Joseph Schwab, Gun shot to right arm, pension 2 dollars per month.
John J. Guyer, Gun shot to right thigh, pension 6 dollars per month, pension started November, 1875.
Samuel K. Root, Gun shot to right shoulder, pension 12 dollars per month, pension started October, 1874.
Two patrons of Kill Creek, 1883.
FRED V. HEBERLEIN, farmer, Section 17, P. O. Kill Creek, was born in Prussia, on the Rhine, July 24, 1820, and worked on a farm until he was twenty-three years of age, when he entered the Prussian army for two years. In 1846 he came to the United States and located near Milwaukee, Wis., where he was engaged in farming for twelve years.
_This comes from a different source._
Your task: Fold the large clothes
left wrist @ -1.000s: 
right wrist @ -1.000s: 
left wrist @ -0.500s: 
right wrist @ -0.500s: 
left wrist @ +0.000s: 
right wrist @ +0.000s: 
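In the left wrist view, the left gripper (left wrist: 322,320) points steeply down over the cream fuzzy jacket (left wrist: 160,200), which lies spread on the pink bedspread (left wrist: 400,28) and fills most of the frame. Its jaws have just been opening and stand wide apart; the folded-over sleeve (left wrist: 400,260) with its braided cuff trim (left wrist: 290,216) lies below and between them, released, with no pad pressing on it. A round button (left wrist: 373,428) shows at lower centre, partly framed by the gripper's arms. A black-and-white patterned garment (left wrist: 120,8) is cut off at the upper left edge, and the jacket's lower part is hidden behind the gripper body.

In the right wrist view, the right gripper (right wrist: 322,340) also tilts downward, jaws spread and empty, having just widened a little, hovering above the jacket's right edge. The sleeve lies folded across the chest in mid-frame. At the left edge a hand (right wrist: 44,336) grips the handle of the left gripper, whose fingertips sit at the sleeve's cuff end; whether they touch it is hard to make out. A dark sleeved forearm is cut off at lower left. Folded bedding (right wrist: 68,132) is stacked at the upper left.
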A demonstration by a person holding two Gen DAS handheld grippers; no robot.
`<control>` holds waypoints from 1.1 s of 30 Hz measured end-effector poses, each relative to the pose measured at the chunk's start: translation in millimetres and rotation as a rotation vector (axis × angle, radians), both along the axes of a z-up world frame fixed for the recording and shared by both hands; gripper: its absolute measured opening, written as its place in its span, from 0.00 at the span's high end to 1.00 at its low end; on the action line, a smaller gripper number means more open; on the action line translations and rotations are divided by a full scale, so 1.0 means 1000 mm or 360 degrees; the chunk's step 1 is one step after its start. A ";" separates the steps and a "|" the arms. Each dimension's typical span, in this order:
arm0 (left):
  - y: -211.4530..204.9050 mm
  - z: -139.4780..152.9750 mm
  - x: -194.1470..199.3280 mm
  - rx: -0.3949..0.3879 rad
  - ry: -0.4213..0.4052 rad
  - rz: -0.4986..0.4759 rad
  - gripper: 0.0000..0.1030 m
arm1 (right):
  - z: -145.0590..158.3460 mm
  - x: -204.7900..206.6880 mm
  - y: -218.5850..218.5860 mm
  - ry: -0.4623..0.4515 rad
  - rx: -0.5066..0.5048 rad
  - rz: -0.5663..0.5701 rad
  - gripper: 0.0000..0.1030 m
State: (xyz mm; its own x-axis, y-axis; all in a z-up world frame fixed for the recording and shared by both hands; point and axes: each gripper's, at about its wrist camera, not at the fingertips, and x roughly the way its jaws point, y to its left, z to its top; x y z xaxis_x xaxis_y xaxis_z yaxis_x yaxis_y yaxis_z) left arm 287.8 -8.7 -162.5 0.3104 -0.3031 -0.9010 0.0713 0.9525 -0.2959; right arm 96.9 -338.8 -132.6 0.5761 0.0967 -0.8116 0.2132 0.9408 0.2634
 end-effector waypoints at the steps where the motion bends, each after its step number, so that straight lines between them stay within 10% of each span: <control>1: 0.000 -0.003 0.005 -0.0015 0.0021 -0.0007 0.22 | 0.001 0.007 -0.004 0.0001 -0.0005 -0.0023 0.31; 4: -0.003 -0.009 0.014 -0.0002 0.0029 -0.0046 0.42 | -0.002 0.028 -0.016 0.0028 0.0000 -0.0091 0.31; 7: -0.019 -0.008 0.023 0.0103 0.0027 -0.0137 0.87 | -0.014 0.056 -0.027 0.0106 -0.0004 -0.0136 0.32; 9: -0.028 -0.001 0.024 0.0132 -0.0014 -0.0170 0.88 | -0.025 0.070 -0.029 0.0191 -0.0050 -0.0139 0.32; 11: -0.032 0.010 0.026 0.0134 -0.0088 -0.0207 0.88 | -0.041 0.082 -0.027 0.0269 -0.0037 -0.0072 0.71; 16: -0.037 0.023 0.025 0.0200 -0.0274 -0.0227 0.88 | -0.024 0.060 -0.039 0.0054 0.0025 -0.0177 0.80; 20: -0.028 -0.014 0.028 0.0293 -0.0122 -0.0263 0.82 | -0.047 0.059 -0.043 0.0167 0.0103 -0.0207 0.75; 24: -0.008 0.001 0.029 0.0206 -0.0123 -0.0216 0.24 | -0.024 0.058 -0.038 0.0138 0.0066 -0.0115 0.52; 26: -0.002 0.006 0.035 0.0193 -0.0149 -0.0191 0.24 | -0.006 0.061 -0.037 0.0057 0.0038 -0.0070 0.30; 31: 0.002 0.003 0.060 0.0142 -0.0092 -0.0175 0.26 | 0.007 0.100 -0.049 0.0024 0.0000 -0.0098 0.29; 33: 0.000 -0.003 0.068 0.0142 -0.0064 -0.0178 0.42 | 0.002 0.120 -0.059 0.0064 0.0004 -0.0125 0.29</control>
He then sold his farm, and went to Columbia County, Wis., and engaged in the livery business for seven years, when he sold out and moved to Adams County, Wis., and bought a farm and engaged in farming for seven years. He sold his farm and worked on the railroad for two years, and then went to Monroe County, to the Wisconsin pineries where he kept a boarding house for four years; when he again sold his business and came to Osborne County, Kan., where he has since been engaged in farming. He was married to Miss Louisa Rothe, March 10, 1850; they have six children - Fredericka, William F., Bertha, Matilda, Earnest and Ella.
Kill Creek Kansas, 1912.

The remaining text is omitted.